#### What the task asks
Copy out, from the data below, each line in which the word "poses" occurs.
——
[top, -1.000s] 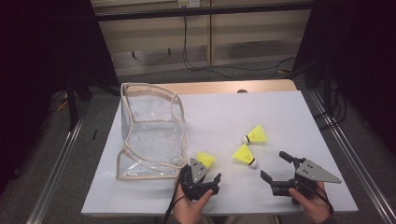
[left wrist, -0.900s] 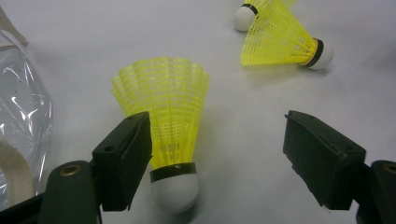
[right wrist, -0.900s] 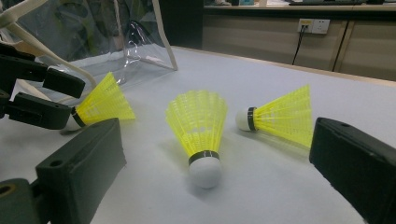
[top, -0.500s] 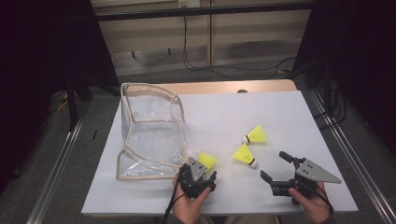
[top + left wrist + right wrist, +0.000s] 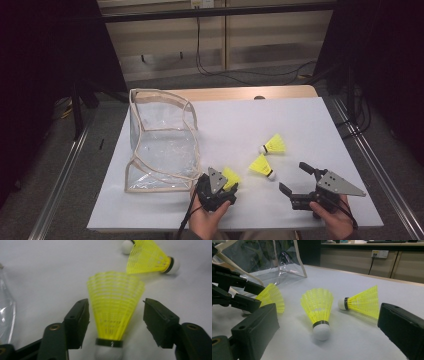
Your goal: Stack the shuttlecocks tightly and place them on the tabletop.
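Fingers (image 5: 76, 322) of left gripper (image 5: 113, 322) half-closing around shuttlecock (image 5: 113, 310), gaps remaining; right gripper (image 5: 329, 337) agape, empty.

A white sheet (image 5: 310, 125) covers the counter (image 5: 235, 93), whose pale wooden edge shows along the far side. Metal rails (image 5: 372, 165) run along the grey floor (image 5: 100, 145) on both sides. Beyond stands a low beige cabinet (image 5: 220, 45), with black cables (image 5: 240, 70) hanging from a wall socket (image 5: 199, 4) and trailing over the floor. Darkness swallows the room at left and right, while light falls from above on the counter's top.
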A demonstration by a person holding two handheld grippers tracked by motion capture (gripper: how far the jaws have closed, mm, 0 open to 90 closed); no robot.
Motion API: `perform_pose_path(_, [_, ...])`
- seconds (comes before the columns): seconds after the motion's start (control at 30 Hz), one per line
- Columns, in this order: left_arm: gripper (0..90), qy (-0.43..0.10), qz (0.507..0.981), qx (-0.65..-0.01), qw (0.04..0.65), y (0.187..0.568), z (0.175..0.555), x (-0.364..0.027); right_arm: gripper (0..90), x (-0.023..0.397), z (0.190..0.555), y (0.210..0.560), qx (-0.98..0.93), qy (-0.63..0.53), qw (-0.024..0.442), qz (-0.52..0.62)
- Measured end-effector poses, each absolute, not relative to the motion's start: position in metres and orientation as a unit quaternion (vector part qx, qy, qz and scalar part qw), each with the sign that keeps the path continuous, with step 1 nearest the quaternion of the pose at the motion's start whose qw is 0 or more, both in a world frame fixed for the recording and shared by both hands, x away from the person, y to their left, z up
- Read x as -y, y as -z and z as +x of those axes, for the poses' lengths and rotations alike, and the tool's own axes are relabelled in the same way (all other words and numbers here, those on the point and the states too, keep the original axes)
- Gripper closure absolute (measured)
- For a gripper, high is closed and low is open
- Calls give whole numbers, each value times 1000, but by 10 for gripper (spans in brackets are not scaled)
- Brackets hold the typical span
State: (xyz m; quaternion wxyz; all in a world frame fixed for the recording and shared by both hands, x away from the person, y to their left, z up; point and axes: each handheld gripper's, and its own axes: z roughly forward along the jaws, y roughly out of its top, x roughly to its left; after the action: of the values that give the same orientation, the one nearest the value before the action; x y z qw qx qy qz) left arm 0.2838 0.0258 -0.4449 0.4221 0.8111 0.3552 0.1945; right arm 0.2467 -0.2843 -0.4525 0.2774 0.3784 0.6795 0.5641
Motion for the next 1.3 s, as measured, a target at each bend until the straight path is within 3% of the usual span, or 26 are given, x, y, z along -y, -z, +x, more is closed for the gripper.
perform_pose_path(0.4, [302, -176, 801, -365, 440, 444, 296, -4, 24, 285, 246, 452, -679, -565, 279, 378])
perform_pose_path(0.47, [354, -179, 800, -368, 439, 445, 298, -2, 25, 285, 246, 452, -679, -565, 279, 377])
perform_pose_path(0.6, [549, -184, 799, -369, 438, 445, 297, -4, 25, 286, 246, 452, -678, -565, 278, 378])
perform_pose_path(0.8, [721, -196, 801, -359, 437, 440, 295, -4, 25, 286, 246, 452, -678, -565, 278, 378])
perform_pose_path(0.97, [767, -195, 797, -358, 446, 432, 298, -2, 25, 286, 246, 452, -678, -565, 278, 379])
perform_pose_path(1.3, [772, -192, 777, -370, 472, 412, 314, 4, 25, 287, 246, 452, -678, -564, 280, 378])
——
#### Output
- Measured end-effector poses, each absolute, not relative to the motion's start: position in metres and orientation as a unit quaternion (vector part qx, qy, qz and scalar part qw), each with the sign that keeps the path continuous, with step 1 nearest the quaternion of the pose at the motion's start whose qw is 0 or more, both in a world frame fixed for the recording and shared by both hands, x away from the person, y to their left, z up
- Read x as -y, y as -z and z as +x of those axes, for the poses' lengths and rotations alike, and the tool's own axes are relabelled in the same way (all other words and numbers here, those on the point and the states too, keep the original axes)

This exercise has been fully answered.